El sistema de insolvencia español construido por los distintos agentes y profesionales (abogados, administradores…) a partir de la Ley Concursal de 2003, y revisado y mejorado con sucesivas enmiendas a su articulado en estos casi veinte años, es objeto de una inesperada, sorpresiva y agresiva censura por una iniciativa legislativa que no solamente desconoce todos estos años de trabajo normativo y de práctica en los tribunales sino que, alejándose de las posiciones que proporciona el Derecho comparado, condena la insolvencia española a la desprofesionalización de su práctica y a la inoperancia de sus mecanismos.

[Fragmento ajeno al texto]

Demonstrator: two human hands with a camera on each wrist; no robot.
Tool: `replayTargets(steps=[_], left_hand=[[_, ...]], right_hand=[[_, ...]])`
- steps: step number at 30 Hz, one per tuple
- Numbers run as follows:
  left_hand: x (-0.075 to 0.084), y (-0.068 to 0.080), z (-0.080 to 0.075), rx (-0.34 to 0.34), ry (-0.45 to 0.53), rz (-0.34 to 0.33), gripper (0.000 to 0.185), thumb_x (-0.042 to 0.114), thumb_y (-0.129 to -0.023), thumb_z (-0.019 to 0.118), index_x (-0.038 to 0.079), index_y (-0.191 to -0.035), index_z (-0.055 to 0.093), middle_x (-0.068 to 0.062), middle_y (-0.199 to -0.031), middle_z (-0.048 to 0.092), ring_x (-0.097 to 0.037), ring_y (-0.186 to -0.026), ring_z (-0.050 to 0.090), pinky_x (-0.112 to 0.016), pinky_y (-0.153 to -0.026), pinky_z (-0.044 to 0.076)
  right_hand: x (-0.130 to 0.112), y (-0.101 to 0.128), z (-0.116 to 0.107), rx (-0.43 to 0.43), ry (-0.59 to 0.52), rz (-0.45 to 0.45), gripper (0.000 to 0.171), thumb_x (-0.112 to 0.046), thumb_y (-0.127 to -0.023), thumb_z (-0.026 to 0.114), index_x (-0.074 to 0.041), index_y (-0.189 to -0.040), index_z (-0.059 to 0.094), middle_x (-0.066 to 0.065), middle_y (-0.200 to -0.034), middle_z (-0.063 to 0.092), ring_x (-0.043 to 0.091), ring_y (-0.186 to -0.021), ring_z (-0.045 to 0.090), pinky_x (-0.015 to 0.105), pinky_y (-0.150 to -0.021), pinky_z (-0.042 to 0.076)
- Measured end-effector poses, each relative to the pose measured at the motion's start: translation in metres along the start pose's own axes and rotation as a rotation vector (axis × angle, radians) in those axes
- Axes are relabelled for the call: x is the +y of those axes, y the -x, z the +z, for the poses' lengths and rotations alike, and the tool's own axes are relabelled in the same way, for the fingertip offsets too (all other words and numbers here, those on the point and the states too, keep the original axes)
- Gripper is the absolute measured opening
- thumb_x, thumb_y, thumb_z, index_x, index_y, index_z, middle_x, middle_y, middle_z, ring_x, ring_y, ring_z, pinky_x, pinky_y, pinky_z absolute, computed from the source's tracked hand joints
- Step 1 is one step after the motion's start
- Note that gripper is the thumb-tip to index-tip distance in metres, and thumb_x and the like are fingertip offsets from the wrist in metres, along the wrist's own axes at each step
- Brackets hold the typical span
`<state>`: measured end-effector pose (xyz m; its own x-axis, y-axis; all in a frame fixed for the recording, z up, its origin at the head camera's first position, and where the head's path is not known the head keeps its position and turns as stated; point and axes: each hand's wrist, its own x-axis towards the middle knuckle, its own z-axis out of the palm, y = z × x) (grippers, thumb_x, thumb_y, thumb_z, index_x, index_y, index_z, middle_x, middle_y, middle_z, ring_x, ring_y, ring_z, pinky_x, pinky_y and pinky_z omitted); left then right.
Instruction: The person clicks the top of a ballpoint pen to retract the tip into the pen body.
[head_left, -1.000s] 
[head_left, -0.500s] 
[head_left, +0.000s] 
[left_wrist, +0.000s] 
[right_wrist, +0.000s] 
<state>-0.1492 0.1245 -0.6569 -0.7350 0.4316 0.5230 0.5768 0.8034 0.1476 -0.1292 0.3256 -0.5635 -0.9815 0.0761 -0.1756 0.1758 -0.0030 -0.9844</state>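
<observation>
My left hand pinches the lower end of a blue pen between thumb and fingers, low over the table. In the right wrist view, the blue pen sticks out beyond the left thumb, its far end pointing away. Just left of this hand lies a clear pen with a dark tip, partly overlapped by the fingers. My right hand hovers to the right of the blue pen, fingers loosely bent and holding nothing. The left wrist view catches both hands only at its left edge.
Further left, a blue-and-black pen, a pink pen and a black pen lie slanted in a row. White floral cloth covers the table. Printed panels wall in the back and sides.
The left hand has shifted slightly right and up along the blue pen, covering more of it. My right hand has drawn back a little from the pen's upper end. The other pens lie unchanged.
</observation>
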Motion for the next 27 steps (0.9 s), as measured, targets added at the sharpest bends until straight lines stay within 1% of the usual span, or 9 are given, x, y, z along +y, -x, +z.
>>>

Quizá porque era consciente de la profundidad del cambio de modelo que se propone con el Anteproyecto, el Ejecutivo no ha tenido reparos en abrir su trámite de participación pública en pleno agosto, de forma silenciosa, y buscando minimizar la publicidad de una norma cuya trascendencia económica no tiene equivalente en las leyes aprobadas en los últimos años. El blindaje al crédito público (en contra de lo manifestado por el Tribunal Supremo en su Sentencia núm. 381/2019, 2 de Julio de 2019), la eliminación de facto de la figura imprescindible del administrador concursal o la sustitución del actual modelo de liquidación por un monopolio público titularidad del Ministerio de Justicia son solamente algunas de las novedades que propone el texto normativo. ¿Las razones para este cambio de paradigma? ¿Las motivaciones para censurar casi veinte años de esfuerzo y trabajo en un sector, como el concursal, particularmente expuesto a la crisis económica? Se desconocen.

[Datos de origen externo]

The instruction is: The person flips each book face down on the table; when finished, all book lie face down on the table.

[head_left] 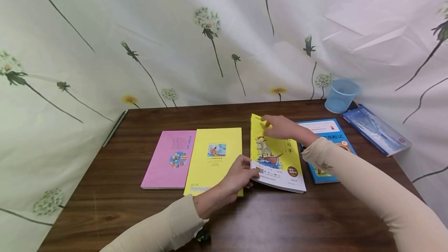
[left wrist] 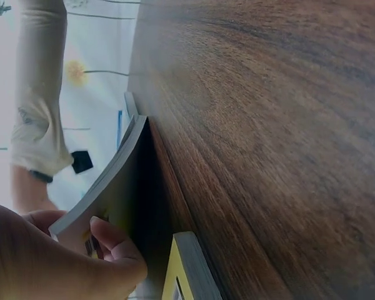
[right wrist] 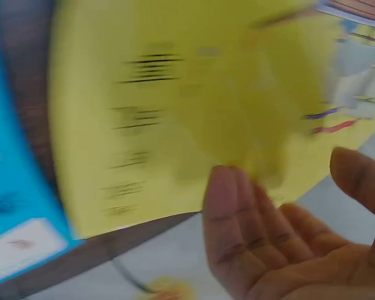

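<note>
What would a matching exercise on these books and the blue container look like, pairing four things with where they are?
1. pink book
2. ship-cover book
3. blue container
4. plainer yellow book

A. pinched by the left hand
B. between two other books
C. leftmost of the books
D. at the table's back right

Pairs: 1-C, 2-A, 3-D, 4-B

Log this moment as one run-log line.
left hand: grips ship-cover book by near left corner | book: left side raised | right hand: at far end, contact unclear | blue book: to its right
</note>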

El Gobierno podía haber abordado con rigor y respeto a la pluralidad la reforma de un texto refundido de la Ley Concursal que lleva en vigor apenas un año; podía haber consultado a los expertos, a los jueces mercantiles, a los administradores, a las entidades especializadas —que tan buenos resultados han obtenido en este año de pandemia—, a los economistas…Pero, por desgracia, no ha sido así, y hoy amanecemos en un septiembre difícil, con unos datos económicos que todavía no invitan al optimismo, y con un texto de propuesta legislativa que se proyecta como un órdago contrarreformista hacía un sistema de insolvencia —el actual— que con defectos y errores ha sabido, sin embargo, preservar la creación de riqueza.

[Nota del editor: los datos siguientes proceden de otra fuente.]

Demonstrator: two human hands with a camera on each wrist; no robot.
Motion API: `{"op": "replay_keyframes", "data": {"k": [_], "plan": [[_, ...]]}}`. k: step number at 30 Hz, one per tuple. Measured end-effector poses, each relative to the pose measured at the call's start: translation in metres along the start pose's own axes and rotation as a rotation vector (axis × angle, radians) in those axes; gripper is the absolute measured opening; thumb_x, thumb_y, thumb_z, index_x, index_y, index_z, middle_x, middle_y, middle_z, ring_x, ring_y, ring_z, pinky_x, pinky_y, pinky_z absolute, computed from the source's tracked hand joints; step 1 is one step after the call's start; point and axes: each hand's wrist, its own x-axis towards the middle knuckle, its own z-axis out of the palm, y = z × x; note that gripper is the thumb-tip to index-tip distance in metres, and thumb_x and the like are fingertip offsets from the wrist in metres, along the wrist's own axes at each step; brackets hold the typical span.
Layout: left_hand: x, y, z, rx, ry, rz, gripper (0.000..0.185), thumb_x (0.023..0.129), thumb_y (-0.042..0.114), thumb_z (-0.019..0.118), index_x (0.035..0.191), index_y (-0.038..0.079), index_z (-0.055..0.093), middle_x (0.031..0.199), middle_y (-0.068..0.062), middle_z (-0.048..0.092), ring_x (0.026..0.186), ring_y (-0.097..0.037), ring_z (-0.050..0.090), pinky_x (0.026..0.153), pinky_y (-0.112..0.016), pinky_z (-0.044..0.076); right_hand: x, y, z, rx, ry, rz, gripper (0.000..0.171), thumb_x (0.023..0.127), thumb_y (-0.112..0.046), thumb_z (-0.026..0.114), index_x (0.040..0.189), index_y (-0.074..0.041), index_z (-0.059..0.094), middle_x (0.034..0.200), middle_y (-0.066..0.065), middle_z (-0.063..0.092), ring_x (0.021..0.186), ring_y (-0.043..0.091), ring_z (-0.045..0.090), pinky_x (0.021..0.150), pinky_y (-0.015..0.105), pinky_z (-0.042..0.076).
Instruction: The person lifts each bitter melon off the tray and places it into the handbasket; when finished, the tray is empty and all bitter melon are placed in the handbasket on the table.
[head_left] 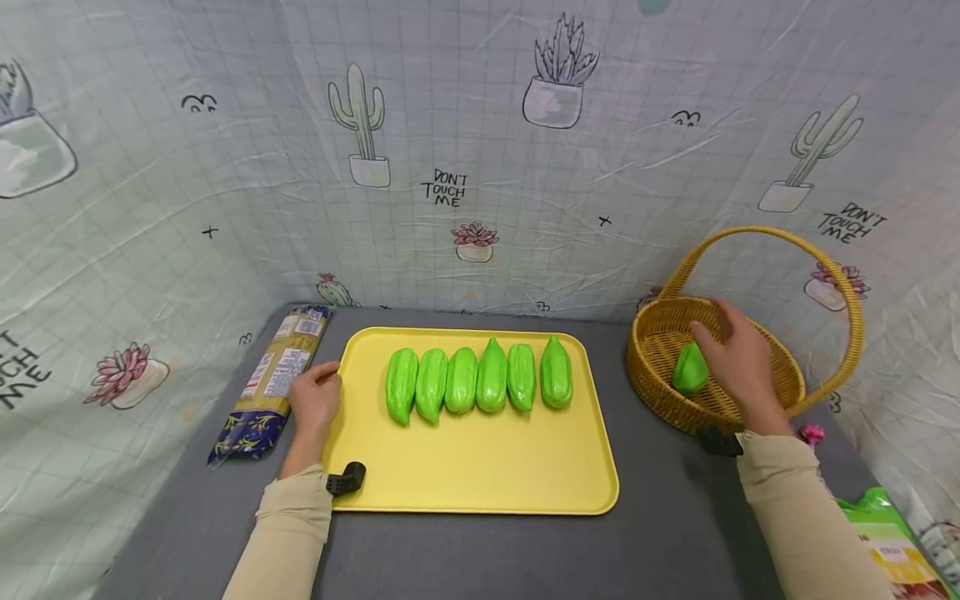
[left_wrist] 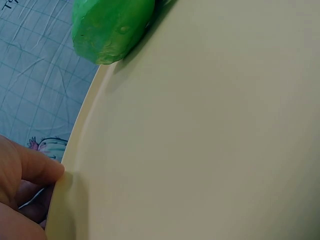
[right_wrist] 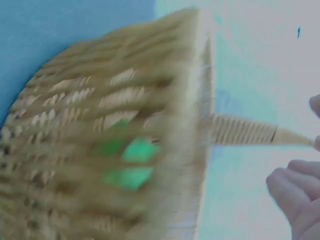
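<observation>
Several green gourds (head_left: 480, 380) lie in a row across the far half of a yellow tray (head_left: 480, 475). My left hand (head_left: 315, 400) rests beside the tray's left edge, and a fingertip (left_wrist: 47, 170) touches the rim (left_wrist: 75, 150); it holds nothing. One gourd end (left_wrist: 110, 27) shows at the top of the left wrist view. My right hand (head_left: 738, 358) reaches into a wicker basket (head_left: 660, 392) at the right, just beside a single green gourd (head_left: 690, 368) lying inside. The right wrist view is blurred: green (right_wrist: 127, 162) shows through the basket's weave (right_wrist: 75, 100), and loosely curled fingers (right_wrist: 295, 185) hold nothing.
A long packet of pasta (head_left: 270, 383) lies left of the tray. A green packet (head_left: 892, 550) sits at the lower right corner, with a small pink object (head_left: 812, 433) near the basket. Printed cloth walls close in the grey table (head_left: 660, 542) on three sides.
</observation>
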Motion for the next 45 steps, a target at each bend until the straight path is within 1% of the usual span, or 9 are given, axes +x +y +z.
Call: {"op": "replay_keyframes", "data": {"k": [3, 6, 12, 18, 26, 30, 34, 40, 45], "plan": [[0.0, 0.001, 0.0, -0.007, -0.004, 0.0, 0.036, 0.102, 0.003, 0.048, 0.133, -0.005, 0.065, 0.132, -0.031, 0.062, 0.122, -0.043, 0.058, 0.102, -0.052, 0.049, 0.0, -0.018, 0.004, 0.057, 0.032, -0.062, 0.069, 0.105, -0.048, 0.049, 0.162, -0.014, 0.031, 0.163, 0.019, 0.036, 0.14, 0.049, 0.046, 0.106, 0.064, 0.042], [0.0, 0.001, 0.001, -0.011, -0.001, -0.002, 0.035, 0.102, 0.003, 0.048, 0.133, -0.005, 0.065, 0.132, -0.031, 0.062, 0.122, -0.043, 0.058, 0.102, -0.052, 0.049, -0.001, -0.031, 0.014, 0.076, 0.035, -0.121, 0.064, 0.106, -0.043, 0.051, 0.16, -0.014, 0.035, 0.16, 0.02, 0.041, 0.137, 0.047, 0.05, 0.104, 0.06, 0.045], [0.0, 0.0, 0.003, -0.007, 0.002, -0.008, 0.034, 0.102, 0.002, 0.05, 0.131, -0.005, 0.066, 0.13, -0.031, 0.063, 0.121, -0.043, 0.058, 0.101, -0.051, 0.049, -0.005, -0.046, 0.037, 0.068, -0.054, -0.18, 0.064, 0.106, -0.04, 0.055, 0.159, -0.01, 0.036, 0.159, 0.025, 0.04, 0.137, 0.05, 0.049, 0.105, 0.062, 0.046], [0.0, -0.001, 0.003, -0.014, 0.002, -0.005, 0.034, 0.102, 0.003, 0.05, 0.131, -0.005, 0.066, 0.13, -0.031, 0.063, 0.122, -0.043, 0.058, 0.102, -0.051, 0.049, -0.005, -0.06, 0.05, 0.035, -0.15, -0.222, 0.068, 0.105, -0.036, 0.058, 0.16, -0.007, 0.033, 0.159, 0.027, 0.039, 0.139, 0.05, 0.047, 0.107, 0.061, 0.046], [0.002, -0.003, 0.002, -0.016, -0.002, 0.003, 0.036, 0.103, 0.003, 0.048, 0.133, -0.005, 0.064, 0.132, -0.031, 0.061, 0.123, -0.043, 0.057, 0.103, -0.052, 0.048, -0.005, -0.072, 0.068, -0.009, -0.262, -0.245, 0.071, 0.104, -0.037, 0.059, 0.162, -0.008, 0.029, 0.161, 0.027, 0.036, 0.139, 0.048, 0.048, 0.107, 0.059, 0.047], [0.002, -0.003, 0.002, -0.012, -0.003, 0.004, 0.035, 0.103, 0.003, 0.049, 0.133, -0.005, 0.065, 0.132, -0.031, 0.062, 0.123, -0.043, 0.058, 0.102, -0.052, 0.049, -0.005, -0.073, 0.082, 0.007, -0.303, -0.241, 0.072, 0.104, -0.039, 0.058, 0.163, -0.01, 0.027, 0.165, 0.023, 0.031, 0.142, 0.046, 0.046, 0.109, 0.059, 0.045], [0.001, -0.005, 0.003, -0.01, -0.009, -0.005, 0.035, 0.102, 0.003, 0.05, 0.132, -0.006, 0.065, 0.132, -0.031, 0.062, 0.123, -0.044, 0.057, 0.102, -0.052, 0.049, -0.007, -0.075, 0.093, 0.025, -0.348, -0.214, 0.075, 0.104, -0.043, 0.057, 0.164, -0.011, 0.024, 0.166, 0.024, 0.029, 0.143, 0.048, 0.044, 0.109, 0.059, 0.046], [0.0, -0.006, 0.002, -0.014, -0.008, -0.009, 0.035, 0.102, 0.003, 0.049, 0.133, -0.005, 0.064, 0.134, -0.031, 0.061, 0.125, -0.043, 0.057, 0.103, -0.052, 0.049, -0.01, -0.074, 0.103, 0.008, -0.357, -0.194, 0.074, 0.104, -0.041, 0.058, 0.164, -0.012, 0.025, 0.161, 0.027, 0.035, 0.138, 0.05, 0.048, 0.105, 0.061, 0.048], [0.0, -0.006, 0.001, -0.014, -0.009, -0.006, 0.036, 0.103, 0.002, 0.049, 0.134, -0.006, 0.064, 0.135, -0.031, 0.061, 0.126, -0.044, 0.057, 0.104, -0.052, 0.049, -0.011, -0.073, 0.109, 0.052, -0.377, -0.2, 0.074, 0.104, -0.043, 0.057, 0.163, -0.011, 0.026, 0.162, 0.027, 0.035, 0.138, 0.051, 0.047, 0.106, 0.062, 0.047]]}}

Todavía queda margen y no es tarde para rectificar. Si no ocurre así, el concurso sólo podrá convertirse en un callejón sin salida para millones de deudores, atrapados por la crisis y, también, por la insensatez de una legislación contrarreformista e ineficaz.

Patricia Romero Macipe, directora del Servicio Jurídico-Contencioso del despacho Servicios Jurídicos Núñez de Balboa.